Protection of Civilians Symposium: Some Thoughts on the Use of Force by UN Peacekeeping Operations to Protect Civilians
[Marten Zwanenburg is legal counsel at the Ministry of Foreign Affairs of the Netherlands. The views expressed herein are his own and do not necessarily reflect the views of the ministry of Foreign Affairs of the Netherlands.This post is a part of the Protection of Civilians Symposium.]
In this post, I will focus on Mona’s chapter in “Protection of Civilians”, in which she addresses the issue of the use of force by UN peacekeeping operations for the protection of civilians.
Mona’s main point is that the mandate to use force to protect civilians is broad and deeply founded. However, a number of factors may have an inhibiting effect on the use of force by UN peacekeepers beyond self-defence and for the protection of civilians.
She points to a number of legal considerations that may impede carrying out a PoC mandate. While these undoubtedly play a role, I cannot escape the thought that the main obstacle appears to be unwillingness of TCC to put their troops in harm’s way, as well as the limited capabilities and resources available to many missions.
One of the factors Mona argues contributes to peacekeeping operations not fulfilling their PoC mandate is “complacency regarding the legal consequences of failure to fulfil the mandate.” This refers to the ultimate accountability of the Force Commander for both acts of commission and acts of omission when it comes to the use of force by military contingents under the mandate and ROE. This forms an interesting parallel to the question discussed by Siobhan whether the UN mandate imposes a positive obligation on a peacekeeping operation to protect civilians, In this context, Mona states when discussing self-defence that UN forces have not only the right but also the duty, under Chapter VII of the UN Charter, to use force where and when necessary and appropriate to pre-empt, prevent, deter and/or respond to targeted or systematic attacks on civilians within the limits of their capabilities and deployment. She thus appears to see the mandate as imposing a duty to use force in certain circumstances. This in contrast to Siobhan, who argues that a Chapter VII mandate authorizing use of force to protect civilians does not create an obligation to use force (although it may create an obligation to provide protection).
Another consideration Mona mentions is an inhibition to use force arising from fear of criminal accountability or loss of protected status (under IHL). Personally I wonder whether fear of loss of protected status plays an important role. This would assume that peacekeepers have an expectation that their opponents will act in accordance with IHL and respect their protected status under IHL as long as they do not directly participate in hostilities. I wonder whether they really do have such an expectation, for example vis-a-vis armed groups in the DRC or in Mali. Fear of criminal prosecution on the other hand seems a plausible factor in the minds of peacekeepers, judging from my own experience talking to military personnel. Although she doesn’t say to explicitly, Mona probably has fear of prosecution for the use of force in mind. Interestingly, the more protection of civilians is propagated as an obligation, the more likely that not using force may lead to prosecution. In this context, an interesting development in recent years was the (unsuccessful) attempt by relatives of men killed by the Bosnian Serbs in Srebrenica to have three members of Dutchbat prosecuted for not protecting those men.

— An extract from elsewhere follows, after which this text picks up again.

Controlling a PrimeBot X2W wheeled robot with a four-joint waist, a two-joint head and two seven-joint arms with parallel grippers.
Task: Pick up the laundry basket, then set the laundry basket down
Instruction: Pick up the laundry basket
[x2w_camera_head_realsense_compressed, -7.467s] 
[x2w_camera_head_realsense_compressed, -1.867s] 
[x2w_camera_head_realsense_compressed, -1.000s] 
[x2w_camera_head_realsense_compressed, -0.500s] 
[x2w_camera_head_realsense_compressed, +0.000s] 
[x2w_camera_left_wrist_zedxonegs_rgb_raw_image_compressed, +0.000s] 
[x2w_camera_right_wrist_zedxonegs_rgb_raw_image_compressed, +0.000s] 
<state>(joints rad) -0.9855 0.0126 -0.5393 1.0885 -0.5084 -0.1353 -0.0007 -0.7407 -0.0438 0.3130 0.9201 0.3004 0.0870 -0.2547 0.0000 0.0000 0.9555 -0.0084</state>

A final consideration that Mona refers to is unwillingness to use force due to perceived contravention of the basic principles of peacekeeping. Her argument, with which I agree, is that the interpretation and application of these principles have evolved, to varying degrees, in a similar and corresponding manner as operations have evolved to become increasingly robust and operate in volatile environments. I find the development of a nuanced interpretation of consent particularly interesting in this regard. Traditionally, consent of the parties was seen as a fundamental principle of peacekeeping. As the High Level Independent Panel on Peace Operations stated: “In conflict management settings today, where fighting continues and is not confined to two parties, there may be practical obstacles to obtaining consent beyond that of the government. Clearly the consent of the government is fundamental for the deployment of a mission, and this should be reinforced. Obtaining and maintaining the consent of the other parties remains an important objective of any mission and should be pursued to the extent possible.” Even consent of the government is not always as black-and-white as this statement might suggest, however. Such consent may be equivocal and be manifested only to a limited degree in practice. This is illustrated by the recent initial refusal of the government of South Sudan to accept the deployment of additional UNMISS personnel, even though this increase was already part of a resolution adopted by the UN Security Council.